Nearly two months later, politicians are still arguing about how to improve airport security. The House of Representatives has passed a bill, the Senate has passed a different bill, and now those two chambers of Congress must come together and reach a compromise.
The disagreement centers on what to do about the passenger and luggage screeners who make sure people don't get on planes with guns, bombs or other weapons.
Currently, screeners make minimum wage and often find better paying jobs just as they start to become good screeners.
Democrats want to make security screeners federal employees in the Justice Department.
Republicans, who prefer less government employees, think the Democratic plan would create a big, inefficient organization. They also oppose making screeners into federal workers because federal employees tend to vote Democratic.
The House of Representatives bill, passed by a vote of 286 to 139, places the federal government in charge of airport security without turning the 28,000 baggage and passenger screeners into federal workers.
The House bill also requires inspection of all checked bags and better protection for pilots.
President Bush praised the House vote and urged the House and Senate to work together to write a final bill.
"I commend the House for passing legislation that will help ensure the safety of the traveling public by strengthening security at America's airports," the president said in a statement.
"The American people deserve tough security standards and the House plan delivers."
Democrats argued that private security companies had failed at the job. They pointed out that even after September 11, some companies are still employing screeners with criminal backgrounds and for failing to detect guns and knives.
The Senate passed a very different bill on Oct. 11 by a vote of 100 to 0.
The Senate bill gives the Justice Department responsibility for airport security and makes security screeners Justice Department employees.
Senator John McCain, an Arizona Republican who was an author of the Senate plan, said he expected the Senate to stand firm behind its bill.
"Since the Senate bill passed with no dissension on a rare 100-to-0 vote, I expect my Senate colleagues to fight to restore these important security measures and give the American public the same level of safety that members of Congress insist on for themselves," the senator said in a statement.
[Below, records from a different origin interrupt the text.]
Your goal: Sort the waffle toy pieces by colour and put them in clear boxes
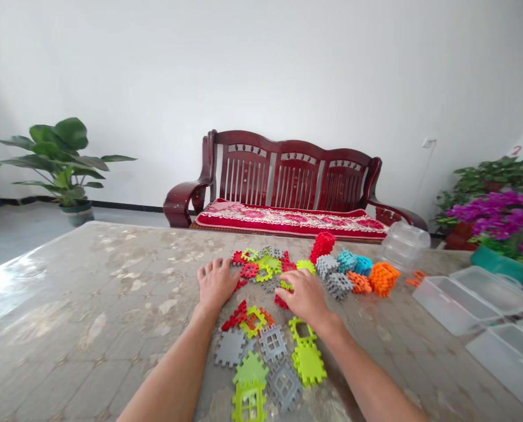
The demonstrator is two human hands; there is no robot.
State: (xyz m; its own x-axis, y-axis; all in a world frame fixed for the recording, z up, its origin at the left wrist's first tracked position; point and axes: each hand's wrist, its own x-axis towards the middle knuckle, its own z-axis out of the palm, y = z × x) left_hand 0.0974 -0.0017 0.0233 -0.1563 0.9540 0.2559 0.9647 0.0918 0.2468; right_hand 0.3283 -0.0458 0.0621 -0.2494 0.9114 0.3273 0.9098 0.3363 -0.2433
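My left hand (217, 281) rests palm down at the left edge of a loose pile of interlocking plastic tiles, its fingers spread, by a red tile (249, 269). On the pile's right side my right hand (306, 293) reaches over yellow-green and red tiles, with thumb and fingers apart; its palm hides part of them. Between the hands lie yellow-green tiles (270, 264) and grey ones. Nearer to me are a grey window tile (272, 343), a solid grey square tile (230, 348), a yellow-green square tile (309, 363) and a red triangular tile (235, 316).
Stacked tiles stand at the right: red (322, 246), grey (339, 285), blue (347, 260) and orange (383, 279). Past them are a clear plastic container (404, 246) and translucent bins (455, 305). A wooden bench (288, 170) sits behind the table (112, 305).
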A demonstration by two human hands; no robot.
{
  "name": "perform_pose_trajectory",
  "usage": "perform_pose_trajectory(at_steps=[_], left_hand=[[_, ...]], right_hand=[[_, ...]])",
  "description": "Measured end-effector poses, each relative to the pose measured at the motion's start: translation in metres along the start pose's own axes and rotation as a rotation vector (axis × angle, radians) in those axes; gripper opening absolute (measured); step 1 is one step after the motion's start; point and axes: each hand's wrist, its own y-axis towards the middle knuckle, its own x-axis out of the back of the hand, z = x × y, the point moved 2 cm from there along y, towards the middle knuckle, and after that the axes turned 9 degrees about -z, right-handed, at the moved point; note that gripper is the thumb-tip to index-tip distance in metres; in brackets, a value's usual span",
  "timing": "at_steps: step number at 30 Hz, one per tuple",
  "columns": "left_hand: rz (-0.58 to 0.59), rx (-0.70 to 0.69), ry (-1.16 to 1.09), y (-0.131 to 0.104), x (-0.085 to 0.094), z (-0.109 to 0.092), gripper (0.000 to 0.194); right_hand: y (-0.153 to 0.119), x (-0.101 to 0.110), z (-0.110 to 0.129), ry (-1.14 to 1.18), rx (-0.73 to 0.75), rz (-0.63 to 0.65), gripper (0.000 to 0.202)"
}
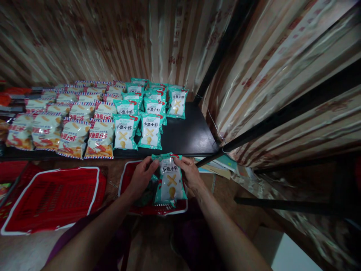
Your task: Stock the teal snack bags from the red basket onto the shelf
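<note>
Between my two hands a teal and white snack bag (170, 180) is held upright, its printed front facing me. My left hand (143, 174) grips the bag's upper left edge, thumb on the front. At the upper right edge, my right hand (189, 172) pinches it with the thumb in front. Below the bag is a red basket (124, 177) with a white rim; dark teal packaging shows inside, too dim to make out. More teal snack bags (150, 130) stand in rows on the black shelf (188, 137) just beyond my hands.
Red-and-white snack bags (100, 139) fill the shelf's left part in several rows. A second red basket (56, 197) lies at the lower left. Black metal posts (270, 113) slant across the right side. A striped curtain (113, 41) hangs behind.
</note>
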Motion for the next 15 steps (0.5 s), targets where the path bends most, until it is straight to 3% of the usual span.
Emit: perform_pose_trajectory(at_steps=[11, 15], left_hand=[[0.237, 0.063, -0.074, -0.013, -0.014, -0.002, 0.057], [0.171, 0.050, 0.054, -0.018, -0.019, 0.000, 0.060]], right_hand=[[0.002, 0.004, 0.009, 0.082, 0.081, -0.136, 0.031], [0.005, 0.007, 0.007, 0.092, 0.121, -0.191, 0.032]])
Both bills would increase the price of a plane ticket by $2.50 to pay for added security and would put more federal air marshals on flights.
However, it may take the Congress a long time before they can work out a compromise on the future of security screeners.
Republican House leaders and Mr. Bush argue that their bill duplicates the security systems in Europe and Israel.
Many European countries have moved from a government system to one that creates a partnership between the government and private security firms.
European screeners are paid more, but they also get health benefits, pension plans and promotion opportunities. The House bill does not give those benefits.